A Penny Saver
Very few of the very few people who have seen Kate Hudson in lesser films like Desert Blue, 200 Cigarettes or Gossip would have guessed she had it in her to play Penny Lane. It's one of those roles for an actress that major studios don't come up with too often--memorable and complex, requiring laughter through tears and other feats of acting that separate the men from the boys.
"The core of Penny is sad," says Hudson, 21, who didn't meet her character's name sake until the film was almost shot. She actually prepared for the role by meeting with a few ex-wives of musicians. "Just observing them, they're having a blast, but there's such sadness," she notes. (Hudson herself is seriously dating a musician, Black Crowes lead singer Chris Robinson, but doesn't seem at all worried.)
The movie's lucky to have her as Penny Lane, and she's lucky to have the part. Crowe had assigned her to the role of the young journalist's big sister until his first Penny, Sarah Polley, dropped out. Hudson is also lucky to have been born with exceptional external beauty--the kind you inherit when you're the daughter of Goldie Hawn.
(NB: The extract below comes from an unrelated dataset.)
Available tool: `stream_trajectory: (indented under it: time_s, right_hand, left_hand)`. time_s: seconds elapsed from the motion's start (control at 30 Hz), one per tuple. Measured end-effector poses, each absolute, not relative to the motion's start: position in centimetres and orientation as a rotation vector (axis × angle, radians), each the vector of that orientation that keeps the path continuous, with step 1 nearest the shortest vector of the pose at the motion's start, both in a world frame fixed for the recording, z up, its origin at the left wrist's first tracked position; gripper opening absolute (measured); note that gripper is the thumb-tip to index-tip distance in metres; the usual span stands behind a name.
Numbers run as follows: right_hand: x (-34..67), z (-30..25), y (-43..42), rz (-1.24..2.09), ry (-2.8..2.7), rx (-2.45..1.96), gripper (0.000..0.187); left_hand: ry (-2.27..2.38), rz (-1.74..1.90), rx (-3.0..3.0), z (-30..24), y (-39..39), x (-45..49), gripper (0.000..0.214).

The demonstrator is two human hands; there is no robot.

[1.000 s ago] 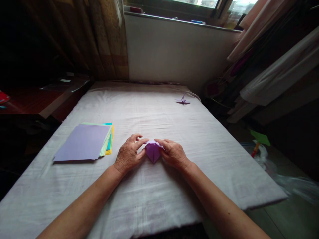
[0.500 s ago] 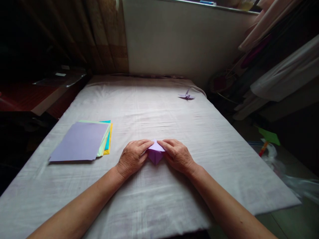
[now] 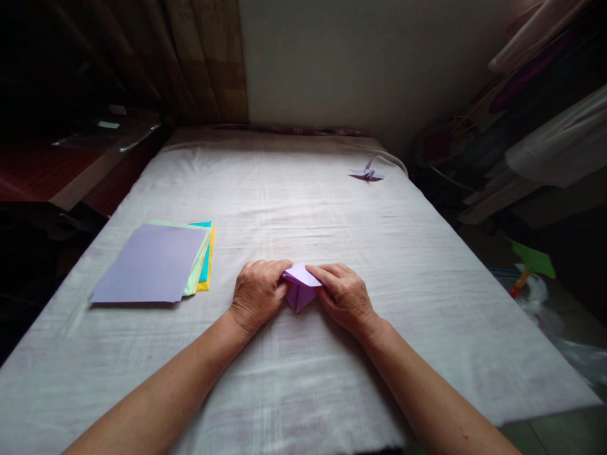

"People ask me about her, and I say, 'Please understand. You're talking about my mom,' " says Hudson. "We don't sit around and read the trades." After Hudson's father, comedian Bill Hudson, split with Hawn in 1981, she was raised by Hawn and Kurt Russell. (She calls him Pa.)
Hudson says Hawn and Russell are "the most un-Hollywood couple," but she knew she was going into the family business early on. "I went to my mother when I was 11 and told her I wanted to act," says Hudson, who also appears this fall as a Texas socialite and aspiring Dallas Cowboys cheerleader in Robert Altman's Dr. T & the Women, opening Oct. 13. By the time she was 16, she had an agent--and some solid career advice from Pa. "I was in the sixth grade, and I choreographed this dance to Janet Jackson," she recalls. "It was just me in front of the whole school. Before I went out, I was showing him the dance and got embarrassed when I was doing my hip stuff. My dad said to me, 'When you shake your hips on that stage, you do it.' " We expect a whole lot more shaking will be going on.